Lorsque je sors de chez moi, je passe devant l'appartement de ma voisine, Madame Prothèse de Hanche. Elle habite en face de l'escalier. Son handicap l'empêche de quitter son logis et la vie ne lui parvient plus que par le mouvement de ses voisins montants et descendants. Comme à l'accoutumée, un léger crissement à travers le bois de la porte me signale sa présence attentive derrière l'oeil de son judas. Je ne sais pas vraiment s'il s'agit du grincement du parquet, celui de la prothèse posée récemment, ou celui de l'autre tête fémorale perforée d'arthrose qui sera un jour prothésée.
Arrivée dans la rue, l'air du soir me pique la gorge, le trottoir luit sous la bruine tombante et le froid me fait douter de mon adhérence au sol. Mais non, mes bottines accrochent le bitume. Une jeune femme me dépasse rapidement. En escarpins, jupe courte, je la plains, imaginant un inconfort thermique que je m'approprie en frileuse invétérée. Je lui emboîte le pas à distance . Un léger déhanchement par soubresauts, comme une gêne au niveau de ses hanches lui donne une démarche étonnante et attire mon regard. Sa main se pose sur sa cuisse, puis agrippe l'étoffe de son manteau, et disparaît dans sa poche. La passante ralenti. Je me dissimule pour l'observer derrière une rangée de sapins de Noël.
Soudain c'est le drame. Sous son manteau apparaît insidieusement le haut d'un bas noir. Au pas suivant, pourtant calculé au plus juste, il se retrouve en accordéon sur l' escarpin gauche. Le traître, quelle bassesse. L'élégante dame s'immobilise, se tord sur elle même lentement. De son court manteau émergent une jambe blanche, et une autre jambe, noire. La noire tente de passer devant la blanche pour cacher la pâleur incongrue. La passante jette un regard circulaire, vérifiant l'absence de témoins de son drame. Puis elle feint l'indifférence, méprise la foule mouvante qui émerge par vague de la bouche du métro, espère se faire oublier. Je reste cachée et décide de ne pas secourir l'inconnue sans m'être enrichie de ces belles images. J'imagine son dilemme : comment, incognito, faire reprendre son poste au lâcheur ? Comment lui faire confiance alors qu'il a failli à son devoir ? Pourquoi ne pas éjecter son pair qui risque tôt ou tard d'emprunter, sans semonce, la même voie de sortie ?

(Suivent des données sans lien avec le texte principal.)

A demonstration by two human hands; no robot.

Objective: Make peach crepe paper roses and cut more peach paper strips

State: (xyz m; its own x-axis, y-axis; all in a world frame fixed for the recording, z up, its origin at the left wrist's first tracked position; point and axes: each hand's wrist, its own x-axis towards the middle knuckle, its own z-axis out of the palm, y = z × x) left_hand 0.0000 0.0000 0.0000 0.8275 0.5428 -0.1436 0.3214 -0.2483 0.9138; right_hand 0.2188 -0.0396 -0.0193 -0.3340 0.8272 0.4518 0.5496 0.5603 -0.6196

Masquant sa jambe nue avec son sac à main (choisi très ventru), la passante décide de faire remonter le traître à son poste. La manoeuvre n'est pas aisée mais le mur de l'épicier ED lui apporte un soutien pétrifié et bienveillant. Rien de mieux. Elle se baisse au plus bas, agrippe Judas qui prend le chemin de ses pénates jusqu'à la frontière du genou. Là, autre soucis : surmonter les obstacles superposés de la jupe et du manteau pour accrocher le renégat à sa base. L'émotion est intense, le suspens à son comble. La passante coince son bas à cette altitude moyenne laborieusement atteinte, place son sac à main contre la partie encore nue de sa cuisse. Puis peu à peu, l'air de rien, de sa main restée libre, fait glisser le bas vers le haut. C'est la lenteur de la manoeuvre ascendante qui la soustrait du regard des passants pressés.
Estimant probablement que la procédure d'arrimage est parvenue à un objectif optimal, la passante, exécutant un demi tour pondéré, disparaît à pas menus chez ED, vendeur en épicerie, et autres bas en séries.